More folks should have noticed what was saving us from a long grinding recession that WOULD HAVE happened after the stock bust if the Fed had not put the housing bubble in its place. In 2005 we could have been so grateful to Greenspan, Bush, Democrats in Congress and everyone else for orchestrating a maneuver that would pretty much negate the painful result of the stock bust. But we're not thankful for it, in hindsight, because what was used to stave off what would have otherwise been a long and painful recession ended up triggering its own recession. In other words, the plan for fixing the problem created its own problem.

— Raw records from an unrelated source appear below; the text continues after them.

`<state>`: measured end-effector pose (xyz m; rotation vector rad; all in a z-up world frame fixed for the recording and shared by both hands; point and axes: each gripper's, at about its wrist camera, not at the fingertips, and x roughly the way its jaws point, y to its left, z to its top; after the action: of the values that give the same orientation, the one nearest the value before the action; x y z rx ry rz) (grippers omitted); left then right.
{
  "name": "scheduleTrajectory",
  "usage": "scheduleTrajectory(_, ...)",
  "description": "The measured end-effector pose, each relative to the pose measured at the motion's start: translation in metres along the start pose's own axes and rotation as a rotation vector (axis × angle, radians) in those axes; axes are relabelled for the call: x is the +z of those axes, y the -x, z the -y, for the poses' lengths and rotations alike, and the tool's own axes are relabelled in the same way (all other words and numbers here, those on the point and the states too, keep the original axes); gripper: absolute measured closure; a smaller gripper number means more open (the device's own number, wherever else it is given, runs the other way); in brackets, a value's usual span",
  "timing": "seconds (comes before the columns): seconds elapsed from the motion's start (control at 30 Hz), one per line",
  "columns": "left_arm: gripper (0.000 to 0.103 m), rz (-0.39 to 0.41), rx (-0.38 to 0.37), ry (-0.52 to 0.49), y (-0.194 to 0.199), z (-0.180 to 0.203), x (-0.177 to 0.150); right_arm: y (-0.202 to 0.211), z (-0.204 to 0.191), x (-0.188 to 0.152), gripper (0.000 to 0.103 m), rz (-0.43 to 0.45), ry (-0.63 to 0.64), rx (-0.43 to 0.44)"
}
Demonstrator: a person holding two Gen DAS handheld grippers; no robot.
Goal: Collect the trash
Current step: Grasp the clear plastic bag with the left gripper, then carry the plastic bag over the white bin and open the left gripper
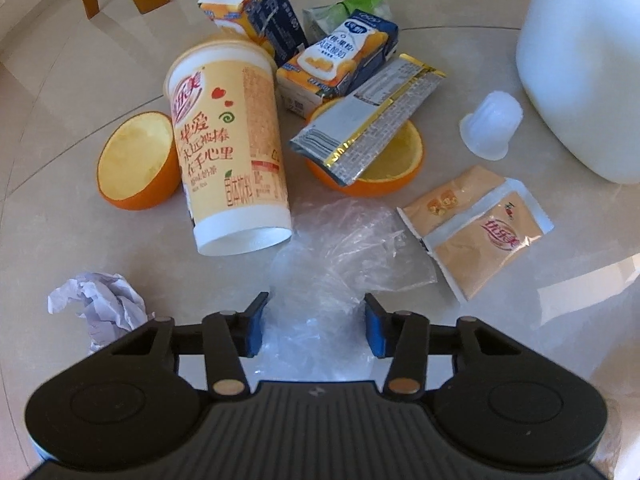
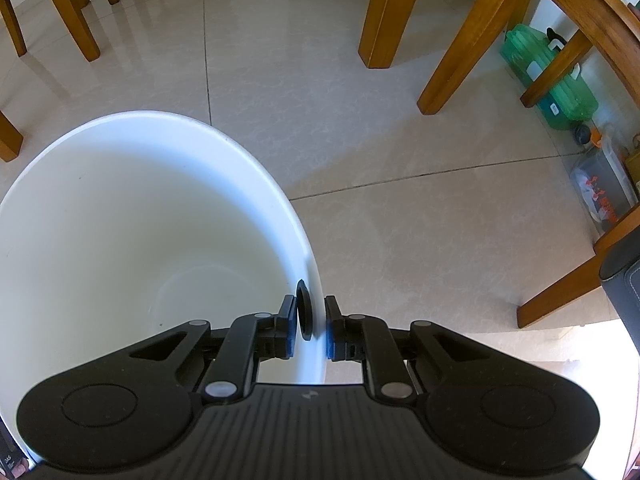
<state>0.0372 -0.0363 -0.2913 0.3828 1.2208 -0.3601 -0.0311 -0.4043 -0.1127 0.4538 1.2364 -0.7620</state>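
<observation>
Trash lies on the tiled floor in the left wrist view: a tipped milk-tea cup (image 1: 228,140), two orange peel halves (image 1: 132,160) (image 1: 394,172), a silver wrapper (image 1: 368,120), two drink cartons (image 1: 256,8) (image 1: 340,64), a clear jelly cup (image 1: 492,124), tan sachets (image 1: 476,228), crumpled paper (image 1: 100,304) and a clear plastic bag (image 1: 344,248). My left gripper (image 1: 315,328) points down over the bag; its blue pads stand apart with the film between them. My right gripper (image 2: 312,330) is shut on the rim of the white bucket (image 2: 120,220), beside a black knob.
The white bucket (image 1: 592,60) stands at the right of the trash pile. Wooden chair and table legs (image 2: 384,12) rise from the floor beyond it. A green jug (image 2: 552,76) and a plastic box (image 2: 604,188) sit at the far right.
</observation>
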Motion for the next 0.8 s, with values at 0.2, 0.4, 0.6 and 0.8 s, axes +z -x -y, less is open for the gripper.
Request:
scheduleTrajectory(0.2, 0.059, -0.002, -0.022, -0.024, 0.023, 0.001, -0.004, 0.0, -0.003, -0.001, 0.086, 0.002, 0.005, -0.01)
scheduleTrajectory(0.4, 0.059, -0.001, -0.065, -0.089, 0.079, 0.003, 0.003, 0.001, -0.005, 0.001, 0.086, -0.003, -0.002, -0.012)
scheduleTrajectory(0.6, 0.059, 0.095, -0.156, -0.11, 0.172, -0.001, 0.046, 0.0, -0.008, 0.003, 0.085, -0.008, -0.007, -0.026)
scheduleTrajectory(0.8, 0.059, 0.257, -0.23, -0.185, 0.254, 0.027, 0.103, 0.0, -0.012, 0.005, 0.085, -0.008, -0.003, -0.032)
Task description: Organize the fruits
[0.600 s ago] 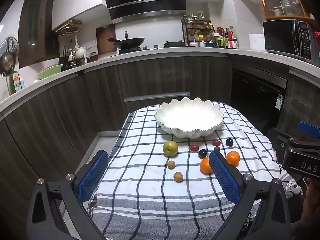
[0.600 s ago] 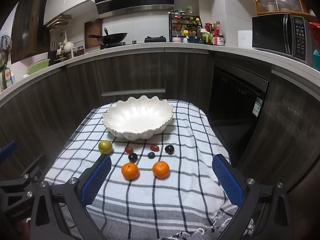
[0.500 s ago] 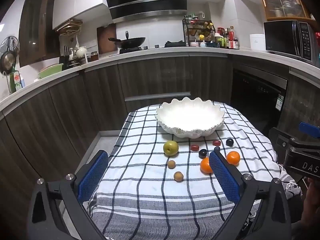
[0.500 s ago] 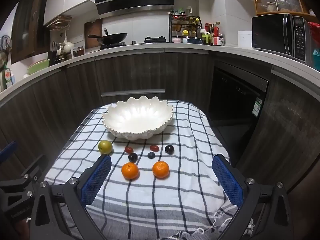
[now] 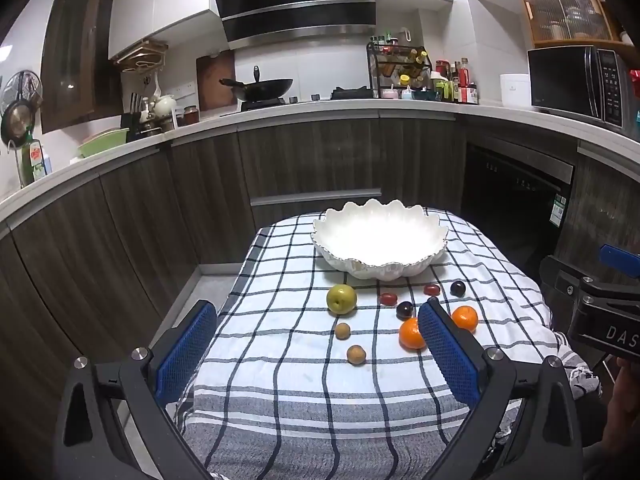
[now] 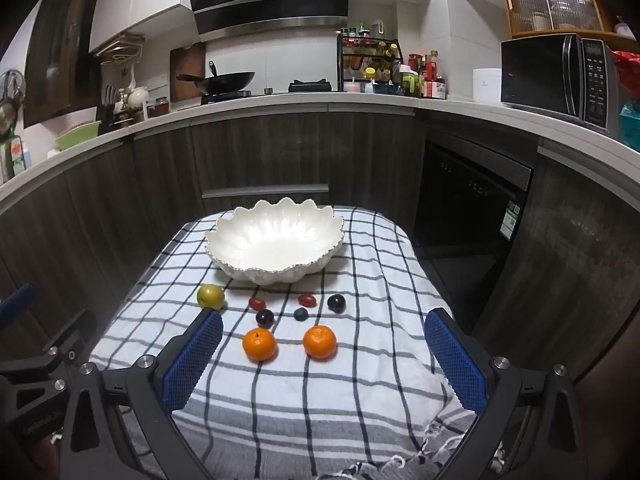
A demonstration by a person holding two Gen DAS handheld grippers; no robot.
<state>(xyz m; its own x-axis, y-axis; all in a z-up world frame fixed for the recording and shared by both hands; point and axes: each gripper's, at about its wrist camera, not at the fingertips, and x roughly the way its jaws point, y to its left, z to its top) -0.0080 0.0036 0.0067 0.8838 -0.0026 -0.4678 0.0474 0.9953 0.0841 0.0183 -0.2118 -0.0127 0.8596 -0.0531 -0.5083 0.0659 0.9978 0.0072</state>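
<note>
Fruits (image 6: 259, 344) lie loose before the empty white bowl (image 6: 276, 240); both grippers (image 5: 316, 344) (image 6: 322, 350) hover spread wide, holding nothing. Next probably comes one first pick.

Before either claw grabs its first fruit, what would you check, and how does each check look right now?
1. Left gripper jaws open, nothing held: ok.
2. Right gripper jaws open, nothing held: ok.
3. White scalloped bowl has room for fruit: ok.
4. Two oranges lie apart, each graspable: ok.
5. Green apple clear of the bowl: ok.
6. Checked cloth lying flat under the fruit: ok.
</note>
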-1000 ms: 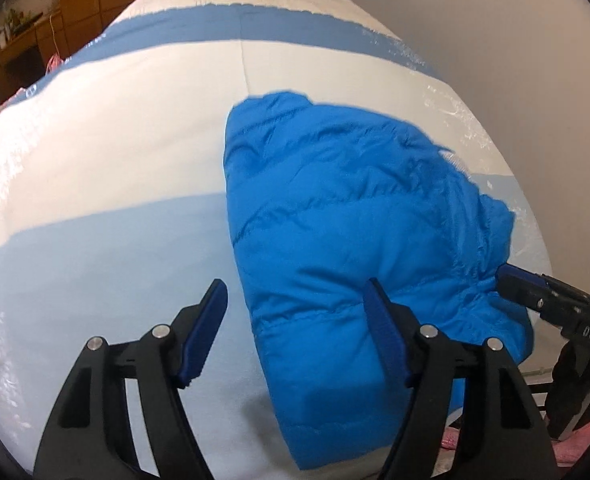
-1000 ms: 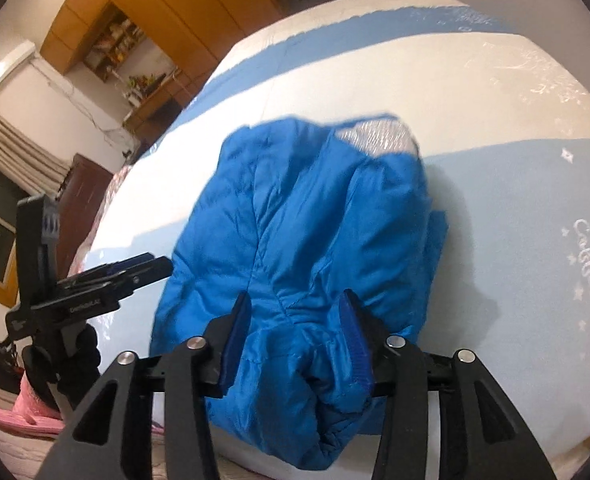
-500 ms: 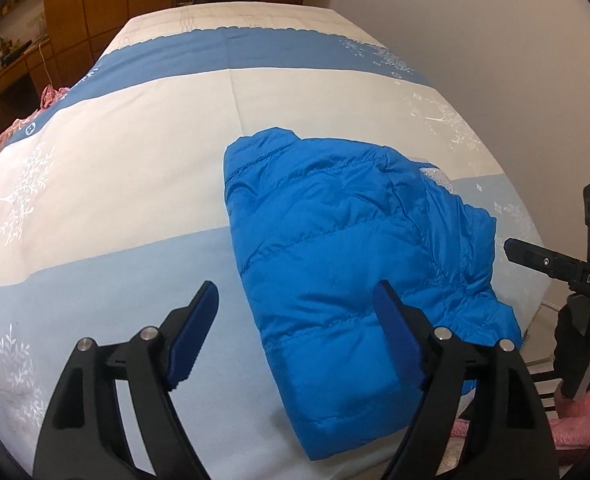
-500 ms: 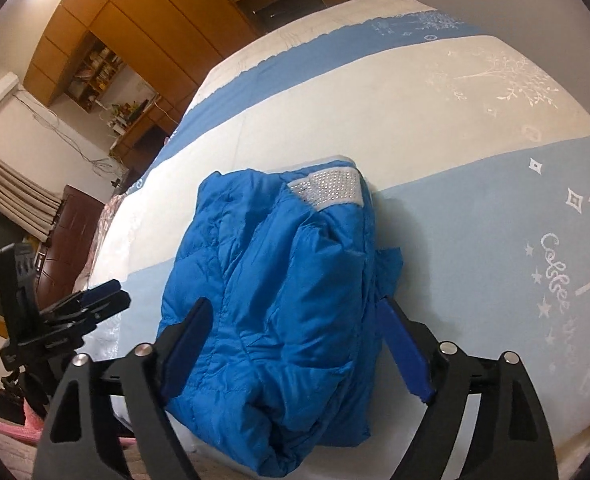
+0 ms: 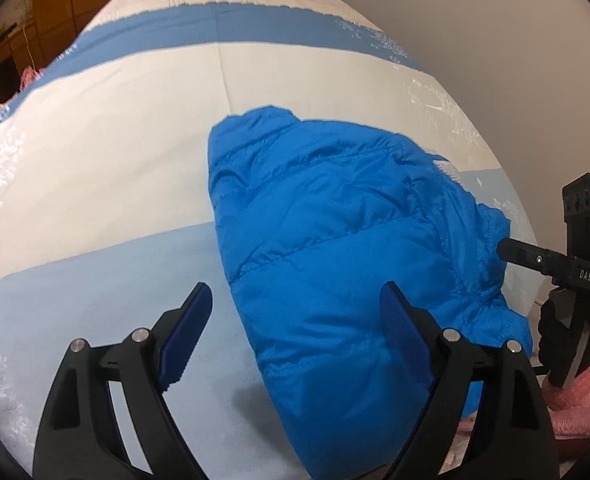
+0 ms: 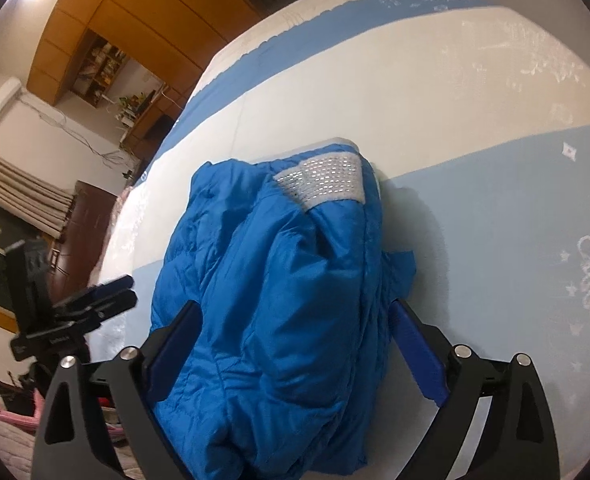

And so right now we should be asking ourselves the same question: what's saving us from a much longer, grinding recession were we not swapping out the financial market mania with fiscal and monetary mania? And is that strategy laden with its own problems that could trigger another even deeper recession after the scheme fails?
The Keynesian-esque meme going around is that this is a low-risk maneuver to prop up what would otherwise be a depressed economy, and that by doing it, the economy will suddenly begin "running on its own again." Repeatedly they simply point back to the 40s-60s for evidence that it's sure to work. In other words, their grand hypothesis requires disregarding or ignoring the profound differences between the US 60+ years ago and the US today. So if, just go with it, IF the neo-Keynesian hypothesis (that fiscal and monetary stimulus will cause economic recovery) just happens to turn out to have a critical foundational flaw, then in that case, yes, we really are talking about the sky falling, almost certainly within our lifetimes (with the possible exception of Campbell who has revealed his age).
Personally I believe that Keynesian stimulation can help stave off the pain of deep and prolonged recessions but only if there is a real literal source of genuine economic growth to follow. We had that in the 40s through 60s. It was our time, the undeveloped world was nowhere close to beginning to develop, and the US and the world were experiencing the most rapid period of oil discovery and development that the world will ever know. If this round of Keynesian craziness is going to work, it will be because some new opportunity presents itself. Think revolutionary new technology or vast new energy source. Stimulus does not run an economy, and it doesn't guarantee recovery. It's a symptom treater, not a cure.
I think that anyone who didn't notice that George W. Bush cut taxes for the wealthy twice, 2001 and 2003 then started two wars, one totally unnecessary then proceeded to double the national debt really needs to do some serious soul searching.
Actually my financial advisor is the son of one of my high school classmates and he didn't have to tell me, though he did, that's we've done outstanding. For tax advantages, since Dec. 2010 I've raked $92,000 of pure profit from our two IRAs and started a new account.
This partisan talking point neither affirms nor refutes what I said, in fact it really doesn't address my comments at all.